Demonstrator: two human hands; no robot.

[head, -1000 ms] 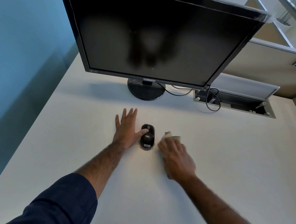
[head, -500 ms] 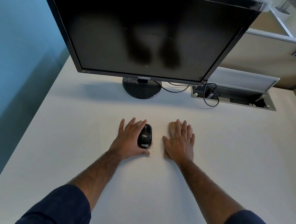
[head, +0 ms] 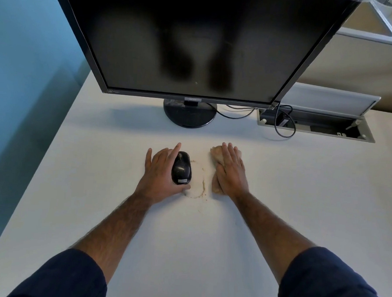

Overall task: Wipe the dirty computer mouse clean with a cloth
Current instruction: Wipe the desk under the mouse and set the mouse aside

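We judge the wiping unfinished: our left hand (head: 161,172) cups the mouse (head: 181,168) on the counter (head: 302,188); our right hand (head: 231,170), spread flat, presses the cloth (head: 217,155) beside brown residue (head: 203,185).

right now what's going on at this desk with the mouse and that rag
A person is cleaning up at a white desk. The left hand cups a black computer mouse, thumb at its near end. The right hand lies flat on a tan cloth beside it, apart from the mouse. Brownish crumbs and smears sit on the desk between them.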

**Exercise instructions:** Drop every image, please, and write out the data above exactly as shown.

**Written solution:**
Demonstrator: two human hands; no robot.

[head, -1000 ms] 
[head, -500 ms] 
[head, +0 ms] 

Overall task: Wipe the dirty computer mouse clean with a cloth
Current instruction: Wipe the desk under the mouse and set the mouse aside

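We judge the wiping unfinished: our left hand (head: 161,172) cups the mouse (head: 181,168) on the counter (head: 302,188); our right hand (head: 231,170), spread flat, presses the cloth (head: 217,155) beside brown residue (head: 203,185).

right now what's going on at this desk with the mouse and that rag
A person is cleaning up at a white desk. The left hand cups a black computer mouse, thumb at its near end. The right hand lies flat on a tan cloth beside it, apart from the mouse. Brownish crumbs and smears sit on the desk between them.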

No more output is expected for this exercise.